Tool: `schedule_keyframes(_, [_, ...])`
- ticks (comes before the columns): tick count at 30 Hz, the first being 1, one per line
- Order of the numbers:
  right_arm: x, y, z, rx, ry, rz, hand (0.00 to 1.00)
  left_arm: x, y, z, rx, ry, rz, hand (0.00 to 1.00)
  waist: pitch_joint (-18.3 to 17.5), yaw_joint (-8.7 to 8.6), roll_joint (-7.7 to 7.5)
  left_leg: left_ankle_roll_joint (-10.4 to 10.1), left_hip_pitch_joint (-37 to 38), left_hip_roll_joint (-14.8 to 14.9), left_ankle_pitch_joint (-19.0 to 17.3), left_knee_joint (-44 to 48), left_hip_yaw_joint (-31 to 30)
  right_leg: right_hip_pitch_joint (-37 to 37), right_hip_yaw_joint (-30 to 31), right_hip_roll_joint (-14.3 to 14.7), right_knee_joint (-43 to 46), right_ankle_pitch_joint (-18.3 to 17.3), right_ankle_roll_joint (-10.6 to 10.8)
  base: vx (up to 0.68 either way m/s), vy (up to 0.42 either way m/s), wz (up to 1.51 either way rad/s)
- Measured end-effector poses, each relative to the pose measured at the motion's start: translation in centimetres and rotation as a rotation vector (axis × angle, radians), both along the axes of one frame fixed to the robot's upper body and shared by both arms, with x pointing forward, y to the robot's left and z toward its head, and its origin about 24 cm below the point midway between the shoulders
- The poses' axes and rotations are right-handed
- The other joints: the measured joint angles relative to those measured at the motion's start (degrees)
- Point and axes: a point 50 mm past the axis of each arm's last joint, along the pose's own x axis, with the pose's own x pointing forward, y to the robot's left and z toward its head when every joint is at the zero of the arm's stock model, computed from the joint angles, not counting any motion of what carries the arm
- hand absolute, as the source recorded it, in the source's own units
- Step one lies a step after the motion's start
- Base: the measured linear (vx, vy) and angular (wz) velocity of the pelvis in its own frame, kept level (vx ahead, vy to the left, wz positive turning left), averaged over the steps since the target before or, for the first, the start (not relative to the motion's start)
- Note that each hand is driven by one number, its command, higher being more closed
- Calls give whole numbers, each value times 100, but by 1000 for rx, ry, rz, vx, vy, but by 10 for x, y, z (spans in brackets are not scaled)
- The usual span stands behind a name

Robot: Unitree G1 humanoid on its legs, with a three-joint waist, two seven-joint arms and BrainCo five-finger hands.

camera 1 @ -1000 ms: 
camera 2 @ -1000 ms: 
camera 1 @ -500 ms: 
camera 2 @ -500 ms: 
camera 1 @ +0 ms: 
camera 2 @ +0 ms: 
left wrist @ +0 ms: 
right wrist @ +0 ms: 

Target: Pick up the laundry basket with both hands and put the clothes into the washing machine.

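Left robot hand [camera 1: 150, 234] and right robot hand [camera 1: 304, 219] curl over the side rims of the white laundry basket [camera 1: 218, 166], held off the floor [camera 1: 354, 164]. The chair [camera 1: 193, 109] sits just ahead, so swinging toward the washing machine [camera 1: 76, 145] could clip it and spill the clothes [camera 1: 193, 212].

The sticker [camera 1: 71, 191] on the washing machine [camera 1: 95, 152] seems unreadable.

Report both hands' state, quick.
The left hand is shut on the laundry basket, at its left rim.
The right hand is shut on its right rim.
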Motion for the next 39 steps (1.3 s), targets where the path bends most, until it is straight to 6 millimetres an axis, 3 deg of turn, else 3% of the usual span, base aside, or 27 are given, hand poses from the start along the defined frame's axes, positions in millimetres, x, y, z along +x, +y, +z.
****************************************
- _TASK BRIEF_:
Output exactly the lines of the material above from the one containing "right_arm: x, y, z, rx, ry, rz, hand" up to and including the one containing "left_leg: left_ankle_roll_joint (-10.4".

- _REPLY TO THE TASK_:
  right_arm: x, y, z, rx, ry, rz, hand (0.00 to 1.00)
  left_arm: x, y, z, rx, ry, rz, hand (0.00 to 1.00)
  waist: pitch_joint (-18.3 to 17.5), yaw_joint (-8.7 to 8.6), roll_joint (-7.7 to 7.5)
  left_leg: left_ankle_roll_joint (-10.4 to 10.1), left_hip_pitch_joint (-37 to 38), left_hip_roll_joint (-14.8 to 14.9), left_ankle_pitch_joint (-19.0 to 17.3), left_knee_joint (-44 to 48), left_hip_yaw_joint (-31 to 30)

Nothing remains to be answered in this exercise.